== EXERCISE DESCRIPTION ==
Your answer should consist only of the lines below from the one with "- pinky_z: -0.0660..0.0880" through the one with "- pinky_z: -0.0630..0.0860", copied exactly.

== SOURCE INFORMATION ==
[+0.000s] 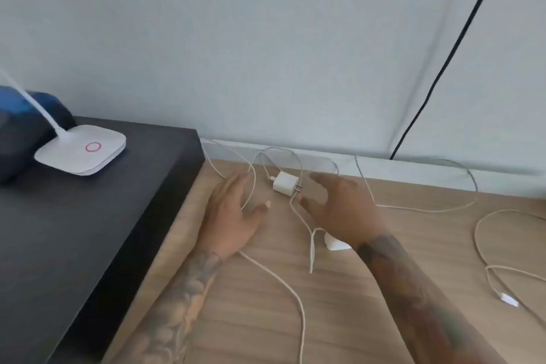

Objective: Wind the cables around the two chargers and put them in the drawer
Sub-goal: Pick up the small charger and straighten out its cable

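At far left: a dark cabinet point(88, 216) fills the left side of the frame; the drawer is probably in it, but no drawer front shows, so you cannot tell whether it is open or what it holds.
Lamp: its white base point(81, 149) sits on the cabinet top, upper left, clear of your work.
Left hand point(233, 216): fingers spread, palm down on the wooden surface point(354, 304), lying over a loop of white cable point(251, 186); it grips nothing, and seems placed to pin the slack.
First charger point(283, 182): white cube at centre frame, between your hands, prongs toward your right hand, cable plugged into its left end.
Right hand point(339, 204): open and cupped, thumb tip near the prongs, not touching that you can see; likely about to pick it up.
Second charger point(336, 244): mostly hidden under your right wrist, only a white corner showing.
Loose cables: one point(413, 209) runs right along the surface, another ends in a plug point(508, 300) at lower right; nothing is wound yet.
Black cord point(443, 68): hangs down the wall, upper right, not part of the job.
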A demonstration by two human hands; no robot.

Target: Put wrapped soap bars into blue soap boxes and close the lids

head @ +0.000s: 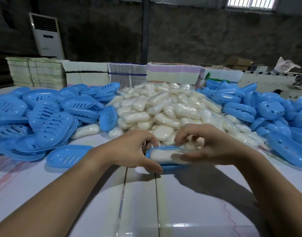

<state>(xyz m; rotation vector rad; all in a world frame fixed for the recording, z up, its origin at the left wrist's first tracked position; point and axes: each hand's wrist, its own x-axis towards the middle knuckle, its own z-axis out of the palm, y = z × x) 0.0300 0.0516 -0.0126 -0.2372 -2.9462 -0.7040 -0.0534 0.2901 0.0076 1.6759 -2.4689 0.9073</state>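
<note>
Right now the left hand clamps its grip on the near end of the blue soap box, long axis nine to three on the bench. The wrapped soap bar lies inside; right hand, fingers loosely apart, touches it, nearer the lids at three o'clock.

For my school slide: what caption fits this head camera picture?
Two bare hands settle a plastic-wrapped white soap bar into an open blue plastic soap box.

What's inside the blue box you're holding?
A white wrapped soap bar lies inside the open blue plastic soap box. Its right end is blurred and covered by the right hand; the left hand steadies the box.
</note>
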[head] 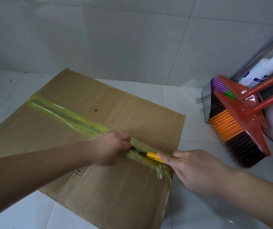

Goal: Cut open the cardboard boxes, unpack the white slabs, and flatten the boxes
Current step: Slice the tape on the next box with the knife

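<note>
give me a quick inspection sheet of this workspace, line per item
surface: pale tiled floor, tiled wall behind
job's things: cardboard box lying flat, seam sealed with yellowish tape; yellow cutter at the near end of the seam; no white slabs in view
clutter: two red brooms with coloured bristles, a dustpan and a white bottle at the right
grippers: left hand curled, fingers tucked into the seam at the cut; right hand holds the cutter
cables: nothing seen
surroundings: metal pole leaning at the right, pinkish rounded object behind the brooms
</note>
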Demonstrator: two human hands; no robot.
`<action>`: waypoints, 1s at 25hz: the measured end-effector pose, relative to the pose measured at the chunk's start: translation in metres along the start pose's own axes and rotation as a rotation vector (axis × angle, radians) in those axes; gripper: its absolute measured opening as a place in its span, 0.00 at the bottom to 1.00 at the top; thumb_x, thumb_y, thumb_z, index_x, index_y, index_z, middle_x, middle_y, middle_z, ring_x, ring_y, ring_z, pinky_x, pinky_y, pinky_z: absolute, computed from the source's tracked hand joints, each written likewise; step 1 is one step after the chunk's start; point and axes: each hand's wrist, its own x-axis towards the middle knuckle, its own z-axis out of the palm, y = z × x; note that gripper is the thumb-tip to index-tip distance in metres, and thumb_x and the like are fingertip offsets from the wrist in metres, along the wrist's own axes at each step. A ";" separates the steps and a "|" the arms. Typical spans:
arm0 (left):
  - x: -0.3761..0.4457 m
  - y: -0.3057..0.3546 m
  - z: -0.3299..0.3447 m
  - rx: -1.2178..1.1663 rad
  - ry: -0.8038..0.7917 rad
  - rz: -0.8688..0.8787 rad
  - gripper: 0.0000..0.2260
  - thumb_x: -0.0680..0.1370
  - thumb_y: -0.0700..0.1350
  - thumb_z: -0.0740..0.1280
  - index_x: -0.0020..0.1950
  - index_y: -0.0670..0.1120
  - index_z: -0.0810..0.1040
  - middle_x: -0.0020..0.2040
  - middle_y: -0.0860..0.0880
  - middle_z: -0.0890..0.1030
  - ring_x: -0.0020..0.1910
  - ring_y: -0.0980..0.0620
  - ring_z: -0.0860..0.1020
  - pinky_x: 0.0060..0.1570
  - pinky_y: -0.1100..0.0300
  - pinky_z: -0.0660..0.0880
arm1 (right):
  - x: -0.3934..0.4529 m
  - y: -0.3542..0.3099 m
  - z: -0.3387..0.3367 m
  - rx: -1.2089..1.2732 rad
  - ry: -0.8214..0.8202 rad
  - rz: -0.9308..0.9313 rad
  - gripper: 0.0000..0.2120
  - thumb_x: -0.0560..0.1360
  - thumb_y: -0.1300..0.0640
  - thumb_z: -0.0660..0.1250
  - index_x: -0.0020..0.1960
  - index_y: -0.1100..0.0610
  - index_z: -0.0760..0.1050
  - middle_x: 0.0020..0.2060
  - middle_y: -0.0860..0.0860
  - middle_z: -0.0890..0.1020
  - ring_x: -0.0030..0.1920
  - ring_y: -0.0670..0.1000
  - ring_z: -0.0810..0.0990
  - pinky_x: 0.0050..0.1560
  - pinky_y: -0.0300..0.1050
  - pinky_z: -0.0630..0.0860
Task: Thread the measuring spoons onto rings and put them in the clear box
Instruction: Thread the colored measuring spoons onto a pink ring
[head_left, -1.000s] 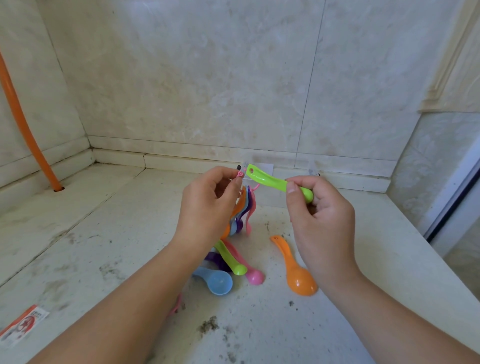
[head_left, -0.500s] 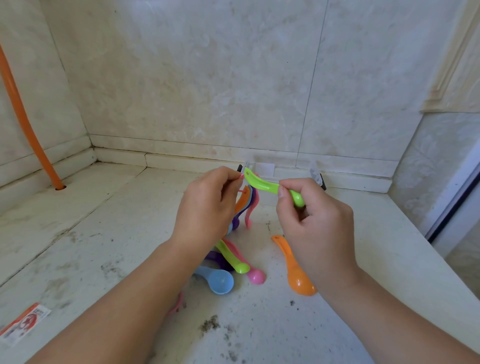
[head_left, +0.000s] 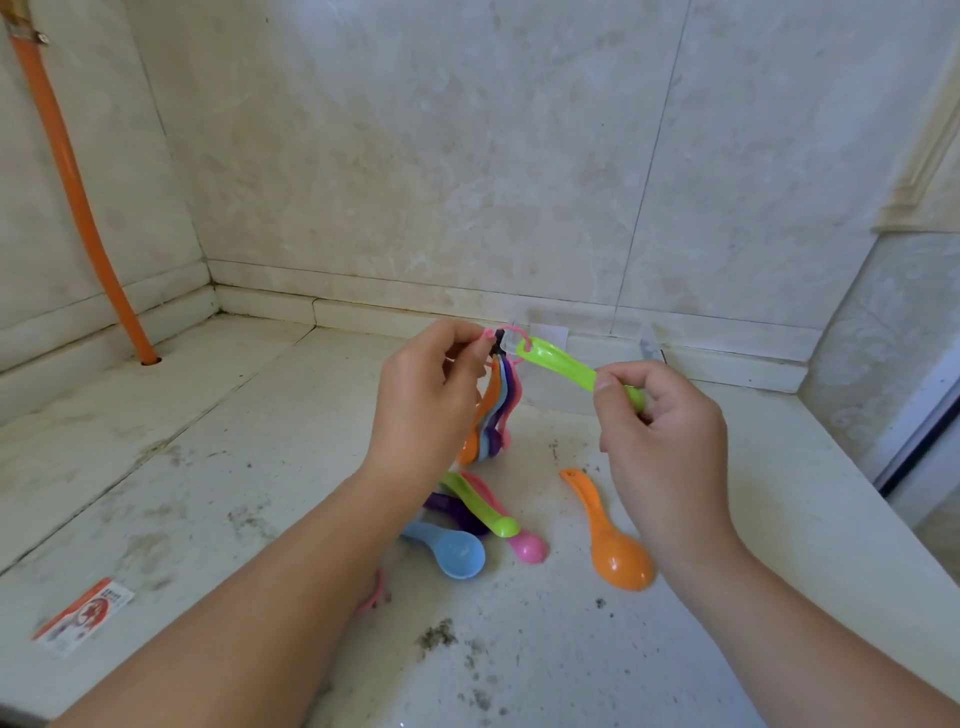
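Note:
My left hand pinches a thin pink ring held above the counter. Several measuring spoons, orange, blue, purple and pink, hang from the ring. My right hand grips a green spoon by its bowl end; the handle hole sits on the ring's open end. Loose on the counter below lie a green spoon, a pink spoon, a blue spoon, a purple spoon and an orange spoon. A clear box stands at the back wall, behind the hands.
Another pink ring peeks out from under my left forearm. An orange hose runs down the left wall into the counter. A small orange-and-white packet lies at the front left. Dirt specks are scattered over the pale counter.
The green spoon's handle end has moved left to the ring, and its hole now sits on the ring. My right hand has shifted slightly right and down.

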 end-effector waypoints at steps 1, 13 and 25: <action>0.000 0.001 -0.001 -0.054 0.013 -0.028 0.07 0.81 0.46 0.66 0.45 0.55 0.79 0.33 0.60 0.80 0.31 0.60 0.79 0.34 0.68 0.74 | 0.000 0.000 0.000 0.030 -0.029 0.043 0.08 0.77 0.55 0.67 0.40 0.49 0.80 0.25 0.50 0.75 0.24 0.45 0.69 0.24 0.37 0.68; 0.009 0.009 -0.017 -0.364 0.155 -0.068 0.06 0.82 0.40 0.64 0.47 0.44 0.79 0.33 0.54 0.77 0.32 0.58 0.74 0.36 0.64 0.75 | -0.015 0.003 0.017 -0.053 -0.285 -0.041 0.14 0.76 0.42 0.65 0.59 0.45 0.76 0.45 0.42 0.80 0.42 0.42 0.78 0.41 0.30 0.74; 0.019 0.028 0.005 -0.326 -0.272 0.060 0.06 0.80 0.45 0.65 0.53 0.50 0.81 0.45 0.44 0.82 0.41 0.51 0.81 0.41 0.55 0.79 | 0.043 -0.016 0.019 0.030 -0.308 -0.049 0.07 0.70 0.46 0.73 0.38 0.48 0.79 0.22 0.41 0.75 0.24 0.41 0.72 0.27 0.35 0.67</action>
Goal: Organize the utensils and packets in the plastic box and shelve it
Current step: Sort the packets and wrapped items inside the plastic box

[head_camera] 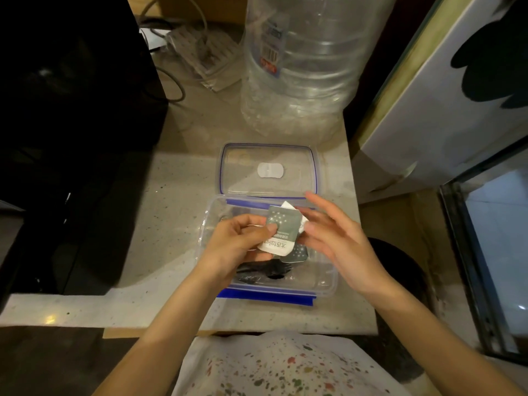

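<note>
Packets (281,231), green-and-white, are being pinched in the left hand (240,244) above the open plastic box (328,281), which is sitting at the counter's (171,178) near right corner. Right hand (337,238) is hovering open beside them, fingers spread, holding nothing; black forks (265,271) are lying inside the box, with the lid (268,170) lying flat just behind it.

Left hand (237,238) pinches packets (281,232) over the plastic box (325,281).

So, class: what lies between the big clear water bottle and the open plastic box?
In the head view, the box's clear lid lies flat on the counter, between the water bottle and the plastic box.
</note>
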`<action>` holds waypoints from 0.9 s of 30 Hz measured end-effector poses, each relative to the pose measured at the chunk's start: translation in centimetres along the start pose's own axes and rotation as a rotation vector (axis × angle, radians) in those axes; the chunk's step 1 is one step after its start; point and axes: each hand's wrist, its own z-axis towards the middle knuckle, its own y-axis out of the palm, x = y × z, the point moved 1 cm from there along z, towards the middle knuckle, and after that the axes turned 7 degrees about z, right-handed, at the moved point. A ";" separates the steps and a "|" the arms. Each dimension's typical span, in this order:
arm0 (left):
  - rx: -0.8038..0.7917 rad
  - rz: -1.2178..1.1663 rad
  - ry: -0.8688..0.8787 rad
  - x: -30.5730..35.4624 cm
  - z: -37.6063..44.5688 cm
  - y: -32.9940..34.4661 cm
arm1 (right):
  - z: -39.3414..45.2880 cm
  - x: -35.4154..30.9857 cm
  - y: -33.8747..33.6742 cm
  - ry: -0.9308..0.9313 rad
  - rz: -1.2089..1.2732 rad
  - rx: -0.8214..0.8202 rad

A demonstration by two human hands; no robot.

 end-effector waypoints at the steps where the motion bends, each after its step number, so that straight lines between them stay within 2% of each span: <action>1: 0.017 -0.008 0.014 -0.1 0.0 0.1 | -0.1 0.2 0.1 0.039 0.034 0.020; 7: 0.124 0.109 0.120 -0.2 -0.2 -0.1 | -0.1 0.3 0.0 0.035 -0.037 0.102; 10: 0.176 0.206 0.170 0.0 -0.2 -0.9 | 0.1 -0.9 -0.9 -0.044 -0.124 0.172; 15: 0.098 0.501 0.214 0.4 0.2 -1.6 | 1.4 -3.1 -2.6 -0.137 -0.270 0.226; 17: -0.022 0.555 0.220 0.7 0.5 -1.7 | 2.0 -3.7 -2.4 -0.115 -0.322 0.100; 19: -0.169 0.561 0.212 1.0 1.0 -1.6 | 2.3 -4.3 -1.9 -0.062 -0.394 -0.113; 22: -0.248 0.569 0.224 1.2 1.5 -1.4 | 2.8 -4.9 -0.5 -0.036 -0.586 -0.355; 25: -0.250 0.479 0.200 0.9 1.9 -1.0 | 3.1 -4.3 1.1 -0.073 -0.726 -0.443; 27: -0.253 0.327 0.125 0.3 2.0 -0.8 | 3.0 -3.4 1.8 -0.113 -0.704 -0.384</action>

== ANSWER TO THE EXERCISE ==
  - pinky_z: -0.0660..0.0880
arm1 (right):
  - x: -0.3934..0.4529 m
  - y: -0.3542..0.3099 m
  - z: -0.3387..0.3367 m
  - rx: -1.2089..1.2732 rad
  - ry: -0.8214..0.8202 rad
  - rz: -0.9308..0.9313 rad
  - gripper: 0.0000..0.2120
  - thumb_x: -0.0560..0.1360
  - thumb_y: -0.1300..0.0640
  - thumb_z: -0.0660..0.1250
  - index_x: -0.0020..0.1960
  - index_y: -0.1100..0.0610
  - index_z: -0.0760..0.1050
  - middle_x: 0.0020..0.2060
  - middle_y: -0.0860..0.0860
  - middle_z: -0.0890..0.1020
  - ring_x: -0.0030..0.1920
  - ring_y: -0.0670..0.1000
  - ring_z: -0.0810..0.0990
  - pinky_x: 0.0050..0.1560
  - pinky_y: -0.0300..0.1050
  - pinky_z: -0.0630..0.0860

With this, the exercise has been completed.